- **GOAL OF THE EXERCISE**:
Please report every line in the material below where the word "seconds" is found.

- **EXCERPTED RECORDS**:
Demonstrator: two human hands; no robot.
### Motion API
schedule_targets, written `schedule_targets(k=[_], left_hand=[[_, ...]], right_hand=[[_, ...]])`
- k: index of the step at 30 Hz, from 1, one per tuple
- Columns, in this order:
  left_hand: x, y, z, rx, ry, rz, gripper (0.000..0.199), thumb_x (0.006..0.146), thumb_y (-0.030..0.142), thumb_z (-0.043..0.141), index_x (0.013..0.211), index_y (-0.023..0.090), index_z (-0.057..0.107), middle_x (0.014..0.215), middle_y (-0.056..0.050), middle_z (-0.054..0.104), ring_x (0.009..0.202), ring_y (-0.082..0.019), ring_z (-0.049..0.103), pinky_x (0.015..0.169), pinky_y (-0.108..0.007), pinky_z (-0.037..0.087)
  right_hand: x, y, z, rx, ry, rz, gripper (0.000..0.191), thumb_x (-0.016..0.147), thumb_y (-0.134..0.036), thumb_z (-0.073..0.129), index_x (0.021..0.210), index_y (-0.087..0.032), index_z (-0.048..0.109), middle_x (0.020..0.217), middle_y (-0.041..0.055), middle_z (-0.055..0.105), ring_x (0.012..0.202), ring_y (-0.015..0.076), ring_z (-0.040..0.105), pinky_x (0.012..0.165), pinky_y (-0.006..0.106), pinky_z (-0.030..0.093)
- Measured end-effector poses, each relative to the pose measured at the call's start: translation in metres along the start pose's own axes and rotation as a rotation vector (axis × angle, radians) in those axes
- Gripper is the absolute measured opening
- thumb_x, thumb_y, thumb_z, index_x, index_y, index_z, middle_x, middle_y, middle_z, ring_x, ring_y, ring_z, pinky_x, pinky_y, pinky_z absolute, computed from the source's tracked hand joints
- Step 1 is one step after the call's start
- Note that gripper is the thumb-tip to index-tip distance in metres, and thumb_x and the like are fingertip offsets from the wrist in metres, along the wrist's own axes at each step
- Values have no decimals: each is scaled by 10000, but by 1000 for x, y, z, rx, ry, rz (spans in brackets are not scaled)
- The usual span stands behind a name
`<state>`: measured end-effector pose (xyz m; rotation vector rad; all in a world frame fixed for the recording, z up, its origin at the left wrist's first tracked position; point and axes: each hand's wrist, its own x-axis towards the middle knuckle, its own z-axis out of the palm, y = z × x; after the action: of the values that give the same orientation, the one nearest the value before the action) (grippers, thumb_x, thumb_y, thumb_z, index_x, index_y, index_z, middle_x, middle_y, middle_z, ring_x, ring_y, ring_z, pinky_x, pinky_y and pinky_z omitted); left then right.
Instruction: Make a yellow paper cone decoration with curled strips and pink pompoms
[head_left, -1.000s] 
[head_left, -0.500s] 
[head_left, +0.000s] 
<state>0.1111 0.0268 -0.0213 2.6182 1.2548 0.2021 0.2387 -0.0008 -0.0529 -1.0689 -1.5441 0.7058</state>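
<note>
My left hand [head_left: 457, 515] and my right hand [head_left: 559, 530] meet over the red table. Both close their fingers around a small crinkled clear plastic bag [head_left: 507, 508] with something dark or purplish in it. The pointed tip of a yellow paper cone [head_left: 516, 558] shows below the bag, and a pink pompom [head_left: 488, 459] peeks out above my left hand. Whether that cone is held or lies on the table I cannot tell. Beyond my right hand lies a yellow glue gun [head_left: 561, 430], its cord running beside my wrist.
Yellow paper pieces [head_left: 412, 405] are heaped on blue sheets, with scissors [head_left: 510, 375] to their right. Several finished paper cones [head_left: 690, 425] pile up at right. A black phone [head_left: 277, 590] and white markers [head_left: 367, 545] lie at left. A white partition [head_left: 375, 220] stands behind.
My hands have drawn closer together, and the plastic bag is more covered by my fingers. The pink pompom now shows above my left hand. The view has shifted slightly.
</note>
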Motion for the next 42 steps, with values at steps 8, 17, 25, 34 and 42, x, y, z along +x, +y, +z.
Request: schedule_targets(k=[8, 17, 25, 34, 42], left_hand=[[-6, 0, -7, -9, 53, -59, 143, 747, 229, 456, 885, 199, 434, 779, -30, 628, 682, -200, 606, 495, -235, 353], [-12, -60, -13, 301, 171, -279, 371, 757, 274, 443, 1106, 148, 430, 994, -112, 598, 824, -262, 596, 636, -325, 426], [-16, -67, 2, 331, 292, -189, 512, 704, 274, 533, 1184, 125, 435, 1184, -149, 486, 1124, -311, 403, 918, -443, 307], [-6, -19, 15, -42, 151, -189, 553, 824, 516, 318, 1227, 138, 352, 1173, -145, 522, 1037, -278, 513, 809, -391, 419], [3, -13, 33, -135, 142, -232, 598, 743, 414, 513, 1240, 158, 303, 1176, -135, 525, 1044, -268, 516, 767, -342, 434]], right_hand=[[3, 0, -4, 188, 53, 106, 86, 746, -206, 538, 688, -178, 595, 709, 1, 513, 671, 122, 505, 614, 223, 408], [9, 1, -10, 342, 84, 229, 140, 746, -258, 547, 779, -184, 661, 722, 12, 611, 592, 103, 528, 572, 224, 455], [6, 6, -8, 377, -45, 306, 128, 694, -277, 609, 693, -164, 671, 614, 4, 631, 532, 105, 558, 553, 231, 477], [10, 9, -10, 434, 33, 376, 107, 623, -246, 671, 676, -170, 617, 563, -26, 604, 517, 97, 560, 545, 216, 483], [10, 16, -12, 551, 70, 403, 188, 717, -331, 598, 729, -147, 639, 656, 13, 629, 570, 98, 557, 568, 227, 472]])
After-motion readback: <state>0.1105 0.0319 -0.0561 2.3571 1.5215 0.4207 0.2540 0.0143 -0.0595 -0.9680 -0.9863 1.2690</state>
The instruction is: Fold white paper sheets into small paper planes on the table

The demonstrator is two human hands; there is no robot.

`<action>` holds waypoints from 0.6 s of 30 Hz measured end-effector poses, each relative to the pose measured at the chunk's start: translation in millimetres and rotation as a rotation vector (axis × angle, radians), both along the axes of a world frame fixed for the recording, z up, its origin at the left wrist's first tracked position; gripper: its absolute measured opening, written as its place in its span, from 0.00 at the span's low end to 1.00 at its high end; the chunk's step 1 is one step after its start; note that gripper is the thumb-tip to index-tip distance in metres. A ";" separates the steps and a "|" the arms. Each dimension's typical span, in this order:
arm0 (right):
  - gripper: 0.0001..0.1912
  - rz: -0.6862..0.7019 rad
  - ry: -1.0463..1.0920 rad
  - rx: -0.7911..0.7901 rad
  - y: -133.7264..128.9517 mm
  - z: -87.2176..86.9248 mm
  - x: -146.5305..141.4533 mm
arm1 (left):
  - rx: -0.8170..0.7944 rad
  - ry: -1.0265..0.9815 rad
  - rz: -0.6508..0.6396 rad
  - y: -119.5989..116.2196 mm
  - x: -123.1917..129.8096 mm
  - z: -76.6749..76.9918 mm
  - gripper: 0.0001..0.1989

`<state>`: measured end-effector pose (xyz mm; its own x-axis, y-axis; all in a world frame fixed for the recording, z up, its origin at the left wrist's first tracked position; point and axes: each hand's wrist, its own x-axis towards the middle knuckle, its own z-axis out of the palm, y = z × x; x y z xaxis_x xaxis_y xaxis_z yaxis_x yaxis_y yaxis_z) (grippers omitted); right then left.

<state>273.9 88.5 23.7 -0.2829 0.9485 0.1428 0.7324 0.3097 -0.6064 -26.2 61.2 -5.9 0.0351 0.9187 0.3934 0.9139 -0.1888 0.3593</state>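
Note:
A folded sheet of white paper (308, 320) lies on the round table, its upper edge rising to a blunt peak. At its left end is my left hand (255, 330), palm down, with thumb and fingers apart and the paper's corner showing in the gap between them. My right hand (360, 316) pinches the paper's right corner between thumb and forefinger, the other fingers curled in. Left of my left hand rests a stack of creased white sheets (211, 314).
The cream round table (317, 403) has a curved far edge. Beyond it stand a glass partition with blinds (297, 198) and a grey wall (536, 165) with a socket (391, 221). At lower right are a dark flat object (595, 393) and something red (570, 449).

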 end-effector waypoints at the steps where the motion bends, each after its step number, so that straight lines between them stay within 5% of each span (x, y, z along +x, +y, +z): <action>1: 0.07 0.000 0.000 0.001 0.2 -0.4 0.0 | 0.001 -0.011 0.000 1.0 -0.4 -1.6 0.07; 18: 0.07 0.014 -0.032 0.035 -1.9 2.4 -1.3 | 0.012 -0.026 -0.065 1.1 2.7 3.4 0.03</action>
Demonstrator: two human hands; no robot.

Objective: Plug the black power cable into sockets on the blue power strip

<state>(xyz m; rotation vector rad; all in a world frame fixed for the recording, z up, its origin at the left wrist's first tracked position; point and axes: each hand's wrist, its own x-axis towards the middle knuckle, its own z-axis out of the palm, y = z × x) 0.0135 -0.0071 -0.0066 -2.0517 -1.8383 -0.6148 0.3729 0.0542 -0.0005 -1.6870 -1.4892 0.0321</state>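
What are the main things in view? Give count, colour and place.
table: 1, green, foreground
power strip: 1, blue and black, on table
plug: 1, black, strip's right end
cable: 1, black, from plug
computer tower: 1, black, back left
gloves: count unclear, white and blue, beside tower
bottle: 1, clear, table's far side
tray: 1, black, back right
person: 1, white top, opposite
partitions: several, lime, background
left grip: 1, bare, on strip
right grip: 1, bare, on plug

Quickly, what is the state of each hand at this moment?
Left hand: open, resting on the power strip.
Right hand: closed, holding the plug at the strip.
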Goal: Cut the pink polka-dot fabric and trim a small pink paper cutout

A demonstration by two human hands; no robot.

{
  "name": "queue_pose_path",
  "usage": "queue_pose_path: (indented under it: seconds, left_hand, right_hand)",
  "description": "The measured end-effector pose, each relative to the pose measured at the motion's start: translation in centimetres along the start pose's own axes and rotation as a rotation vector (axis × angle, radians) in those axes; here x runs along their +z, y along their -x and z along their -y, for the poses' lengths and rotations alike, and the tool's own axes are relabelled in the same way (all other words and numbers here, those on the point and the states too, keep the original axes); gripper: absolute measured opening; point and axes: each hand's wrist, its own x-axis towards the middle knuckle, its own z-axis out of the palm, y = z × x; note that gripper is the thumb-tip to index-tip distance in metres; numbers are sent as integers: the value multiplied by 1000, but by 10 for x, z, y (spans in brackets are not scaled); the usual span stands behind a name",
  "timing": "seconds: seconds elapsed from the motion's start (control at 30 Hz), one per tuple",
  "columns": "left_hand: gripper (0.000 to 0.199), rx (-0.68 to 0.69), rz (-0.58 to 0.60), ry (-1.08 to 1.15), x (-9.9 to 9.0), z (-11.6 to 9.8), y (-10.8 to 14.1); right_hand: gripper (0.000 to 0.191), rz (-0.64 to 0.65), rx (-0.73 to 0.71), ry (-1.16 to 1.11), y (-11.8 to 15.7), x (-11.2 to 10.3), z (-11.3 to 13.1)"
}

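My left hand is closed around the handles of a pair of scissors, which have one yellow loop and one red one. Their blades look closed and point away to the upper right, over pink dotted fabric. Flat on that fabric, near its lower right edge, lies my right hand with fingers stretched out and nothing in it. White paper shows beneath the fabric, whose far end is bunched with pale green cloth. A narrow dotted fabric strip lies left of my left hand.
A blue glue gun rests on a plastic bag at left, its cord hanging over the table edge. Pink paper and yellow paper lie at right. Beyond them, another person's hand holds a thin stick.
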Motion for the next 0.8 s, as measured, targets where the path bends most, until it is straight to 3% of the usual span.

- **ANSWER SPACE**:
  "usage": "queue_pose_path: (indented under it: seconds, left_hand, right_hand)",
  "timing": "seconds: seconds elapsed from the motion's start (control at 30 Hz), one per tuple",

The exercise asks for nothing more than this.